Abstract
Since insect mostly developed on decaying matter and contaminated fruits, they are constantly ingesting bacteria. The insect model, Drosophila, is therefore well adapted to study the interactions that take place between the gut epithelia and either resident or infectious bacteria. In order to provide an ad hoc immune response, gut epithelial cells must detect the presence of bacteria. In a recent report, Bosco-Drayon et al. identify the main receptors by which Drosophila sense gut associated bacteria and analyze how this bacteria-receptor interaction translate into gene activation.
Introduction
In multicellular animals, the presence of a multilayer array of defenses against surrounding microbes is the rule. In most cases, the first protective screen is a physical barrier such as the skin in mammals or the exoskeleton in insects. Once this layer of defense has been breached, various cells are responsible for the elimination of the invaders and hence the containment of the infection.
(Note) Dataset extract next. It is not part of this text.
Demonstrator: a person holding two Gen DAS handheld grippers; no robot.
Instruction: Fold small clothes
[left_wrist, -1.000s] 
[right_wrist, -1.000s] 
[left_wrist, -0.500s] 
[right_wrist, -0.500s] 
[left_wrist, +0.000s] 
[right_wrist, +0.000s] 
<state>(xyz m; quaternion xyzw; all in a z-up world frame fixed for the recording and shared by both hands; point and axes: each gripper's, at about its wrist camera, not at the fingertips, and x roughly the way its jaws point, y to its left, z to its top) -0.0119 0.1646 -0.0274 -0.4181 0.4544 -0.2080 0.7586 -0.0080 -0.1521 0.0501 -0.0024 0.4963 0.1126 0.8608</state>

In Drosophila, hemocytes are the bulwark of the cellular response as by phagocytizing them, they clear the circulating hemolymph (blood of insects) of contaminating microorganisms. These “blood cells” are assisted by the fat body cells (analogous to liver cells) which are the main producers of antimicrobial peptides. Host cells are also in permanent contact with microorganisms in various epithelia. Regardless of the route by which they enter the host and the type of cells by which they are eliminated, invasive microbes must first be recognized by the host immune sentinels. Previous works have taught us that the Drosophila genome encodes proteins whose function is specifically dedicated to microbial recognition.Citation1 We shall below restrict our topic to the molecules and mechanisms implicated in bacteria recognition. The best-characterized Drosophila pattern recognition receptors constitute a family of 19 proteins named peptidoglycan recognition proteins (PGRPs). In contrast to PGRPs from other taxa which exhibit broad range of binding abilities (for example camel PGRP-S binds LPS, LTA, PGN, Fatty acid..),Citation2 Drosophila PGRPs affinity seems to be restricted to PGN. Interactions between these sentinel proteins and bacterial PGN are the main triggers that initiate immune pathway activation in flies.Citation3 How this recognition step is organized and what are the consequences for both the host and the bacteria following this PGN-PGRP interaction is the focus of this addendum.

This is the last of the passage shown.